WHAT YOU NEED TO DO — Check every line below for the word "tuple" and copy the ones that have it.

[RECORDED DATA — start]

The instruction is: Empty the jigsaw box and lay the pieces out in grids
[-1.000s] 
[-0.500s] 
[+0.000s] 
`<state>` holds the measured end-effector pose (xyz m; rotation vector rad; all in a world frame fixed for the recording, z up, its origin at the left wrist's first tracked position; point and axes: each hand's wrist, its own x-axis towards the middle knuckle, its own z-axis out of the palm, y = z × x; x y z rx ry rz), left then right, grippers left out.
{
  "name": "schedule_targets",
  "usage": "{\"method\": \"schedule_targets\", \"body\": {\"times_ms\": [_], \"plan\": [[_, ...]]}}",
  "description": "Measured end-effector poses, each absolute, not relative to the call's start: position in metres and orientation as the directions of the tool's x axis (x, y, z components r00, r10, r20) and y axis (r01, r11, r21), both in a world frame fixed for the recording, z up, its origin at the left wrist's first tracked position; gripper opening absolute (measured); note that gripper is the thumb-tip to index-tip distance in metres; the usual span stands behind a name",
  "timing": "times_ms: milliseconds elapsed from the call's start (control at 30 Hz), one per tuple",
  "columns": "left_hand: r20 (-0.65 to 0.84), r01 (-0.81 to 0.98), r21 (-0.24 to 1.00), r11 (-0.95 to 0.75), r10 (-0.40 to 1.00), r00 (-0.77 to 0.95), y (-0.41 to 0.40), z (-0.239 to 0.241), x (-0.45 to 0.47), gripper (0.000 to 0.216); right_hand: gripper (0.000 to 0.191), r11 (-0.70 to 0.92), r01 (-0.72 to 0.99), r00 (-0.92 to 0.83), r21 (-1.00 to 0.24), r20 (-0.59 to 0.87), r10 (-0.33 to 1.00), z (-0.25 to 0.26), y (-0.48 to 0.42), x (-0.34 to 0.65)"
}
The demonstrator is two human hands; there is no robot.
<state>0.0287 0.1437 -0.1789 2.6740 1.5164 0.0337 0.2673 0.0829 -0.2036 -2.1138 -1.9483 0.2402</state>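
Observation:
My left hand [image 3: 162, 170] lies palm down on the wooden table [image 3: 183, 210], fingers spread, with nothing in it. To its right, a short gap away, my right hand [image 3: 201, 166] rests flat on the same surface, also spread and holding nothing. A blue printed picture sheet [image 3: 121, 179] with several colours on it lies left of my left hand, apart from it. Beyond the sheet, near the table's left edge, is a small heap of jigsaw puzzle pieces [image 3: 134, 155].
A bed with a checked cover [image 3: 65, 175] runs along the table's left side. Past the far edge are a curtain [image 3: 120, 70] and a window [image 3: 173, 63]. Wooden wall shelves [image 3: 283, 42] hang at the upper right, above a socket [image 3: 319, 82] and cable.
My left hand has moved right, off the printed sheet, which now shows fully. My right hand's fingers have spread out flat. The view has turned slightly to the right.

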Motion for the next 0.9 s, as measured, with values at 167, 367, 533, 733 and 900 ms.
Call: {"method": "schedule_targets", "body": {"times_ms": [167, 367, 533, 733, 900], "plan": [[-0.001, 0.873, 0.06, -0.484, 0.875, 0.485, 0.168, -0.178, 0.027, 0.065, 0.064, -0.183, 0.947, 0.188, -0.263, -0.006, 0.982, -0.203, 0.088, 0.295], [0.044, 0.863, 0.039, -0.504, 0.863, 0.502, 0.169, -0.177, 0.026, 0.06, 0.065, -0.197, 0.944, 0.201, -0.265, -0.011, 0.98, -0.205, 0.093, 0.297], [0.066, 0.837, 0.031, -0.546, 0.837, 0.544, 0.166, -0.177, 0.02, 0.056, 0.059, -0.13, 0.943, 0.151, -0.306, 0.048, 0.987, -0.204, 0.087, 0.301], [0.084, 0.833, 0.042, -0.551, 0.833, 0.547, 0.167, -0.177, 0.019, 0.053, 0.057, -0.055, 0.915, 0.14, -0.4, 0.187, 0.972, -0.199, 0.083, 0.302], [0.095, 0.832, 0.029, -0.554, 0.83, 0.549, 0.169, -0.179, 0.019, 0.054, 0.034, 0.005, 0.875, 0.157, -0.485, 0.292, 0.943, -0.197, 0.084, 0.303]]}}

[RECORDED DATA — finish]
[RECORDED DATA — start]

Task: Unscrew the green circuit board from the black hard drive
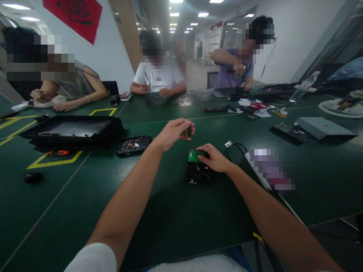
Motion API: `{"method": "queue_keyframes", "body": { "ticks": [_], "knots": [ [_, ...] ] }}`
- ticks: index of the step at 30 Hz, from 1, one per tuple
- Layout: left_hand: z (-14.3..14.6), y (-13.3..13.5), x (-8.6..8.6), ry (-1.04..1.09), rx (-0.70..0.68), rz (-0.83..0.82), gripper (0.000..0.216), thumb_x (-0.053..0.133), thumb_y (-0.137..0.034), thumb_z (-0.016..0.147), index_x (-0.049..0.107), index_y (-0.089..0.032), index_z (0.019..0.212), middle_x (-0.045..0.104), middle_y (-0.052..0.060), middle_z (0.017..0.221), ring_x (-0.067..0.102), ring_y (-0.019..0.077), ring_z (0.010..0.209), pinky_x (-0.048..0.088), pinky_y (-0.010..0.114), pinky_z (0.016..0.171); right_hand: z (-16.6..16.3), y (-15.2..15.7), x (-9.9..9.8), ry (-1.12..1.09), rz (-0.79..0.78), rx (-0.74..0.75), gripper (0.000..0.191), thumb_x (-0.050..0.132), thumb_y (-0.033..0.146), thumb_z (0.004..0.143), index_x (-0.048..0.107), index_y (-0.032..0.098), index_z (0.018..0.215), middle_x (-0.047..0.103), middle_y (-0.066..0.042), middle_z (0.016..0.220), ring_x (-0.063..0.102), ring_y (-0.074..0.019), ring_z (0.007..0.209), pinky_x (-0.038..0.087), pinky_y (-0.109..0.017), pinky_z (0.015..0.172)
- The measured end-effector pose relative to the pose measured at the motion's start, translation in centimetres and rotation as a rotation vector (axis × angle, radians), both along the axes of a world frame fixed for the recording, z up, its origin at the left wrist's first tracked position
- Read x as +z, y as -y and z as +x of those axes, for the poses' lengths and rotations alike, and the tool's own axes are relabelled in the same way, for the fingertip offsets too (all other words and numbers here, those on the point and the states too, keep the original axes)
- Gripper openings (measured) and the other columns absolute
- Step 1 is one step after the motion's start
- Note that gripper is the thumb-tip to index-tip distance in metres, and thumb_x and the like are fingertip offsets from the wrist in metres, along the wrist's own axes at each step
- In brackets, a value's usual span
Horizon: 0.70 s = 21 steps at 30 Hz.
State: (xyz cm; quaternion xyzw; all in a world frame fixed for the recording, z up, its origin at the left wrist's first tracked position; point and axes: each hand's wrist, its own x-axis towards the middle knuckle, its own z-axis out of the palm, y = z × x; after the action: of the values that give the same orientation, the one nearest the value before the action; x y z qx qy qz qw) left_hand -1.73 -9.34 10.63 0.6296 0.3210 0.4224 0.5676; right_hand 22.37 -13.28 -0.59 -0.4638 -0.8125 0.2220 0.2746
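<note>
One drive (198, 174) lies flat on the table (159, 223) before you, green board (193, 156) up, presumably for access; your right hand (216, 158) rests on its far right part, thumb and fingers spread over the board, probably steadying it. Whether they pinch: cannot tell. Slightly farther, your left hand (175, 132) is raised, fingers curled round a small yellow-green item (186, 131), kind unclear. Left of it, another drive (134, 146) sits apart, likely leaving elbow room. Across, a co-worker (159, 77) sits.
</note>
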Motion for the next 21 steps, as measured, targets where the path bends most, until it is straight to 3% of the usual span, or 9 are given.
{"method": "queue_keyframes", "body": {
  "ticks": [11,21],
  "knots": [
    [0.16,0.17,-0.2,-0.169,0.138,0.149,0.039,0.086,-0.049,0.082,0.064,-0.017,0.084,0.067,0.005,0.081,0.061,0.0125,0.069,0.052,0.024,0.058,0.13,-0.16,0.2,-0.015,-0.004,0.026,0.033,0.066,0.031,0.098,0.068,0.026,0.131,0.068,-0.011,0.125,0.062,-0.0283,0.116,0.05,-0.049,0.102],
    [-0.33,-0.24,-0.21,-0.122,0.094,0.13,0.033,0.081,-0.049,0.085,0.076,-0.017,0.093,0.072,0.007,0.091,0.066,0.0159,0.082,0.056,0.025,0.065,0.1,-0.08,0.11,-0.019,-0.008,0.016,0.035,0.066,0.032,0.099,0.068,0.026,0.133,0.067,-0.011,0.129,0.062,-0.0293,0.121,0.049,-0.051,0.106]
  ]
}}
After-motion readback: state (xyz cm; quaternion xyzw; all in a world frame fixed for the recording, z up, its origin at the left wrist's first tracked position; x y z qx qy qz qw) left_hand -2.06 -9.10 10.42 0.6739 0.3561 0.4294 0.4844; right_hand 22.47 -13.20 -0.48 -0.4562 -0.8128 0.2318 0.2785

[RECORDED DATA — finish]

ANSWER SPACE —
  "timing": "times_ms: milliseconds elapsed from the call's start (control at 30 Hz), one per tuple",
- ticks: index of the step at 30 Hz, from 1, one per tuple

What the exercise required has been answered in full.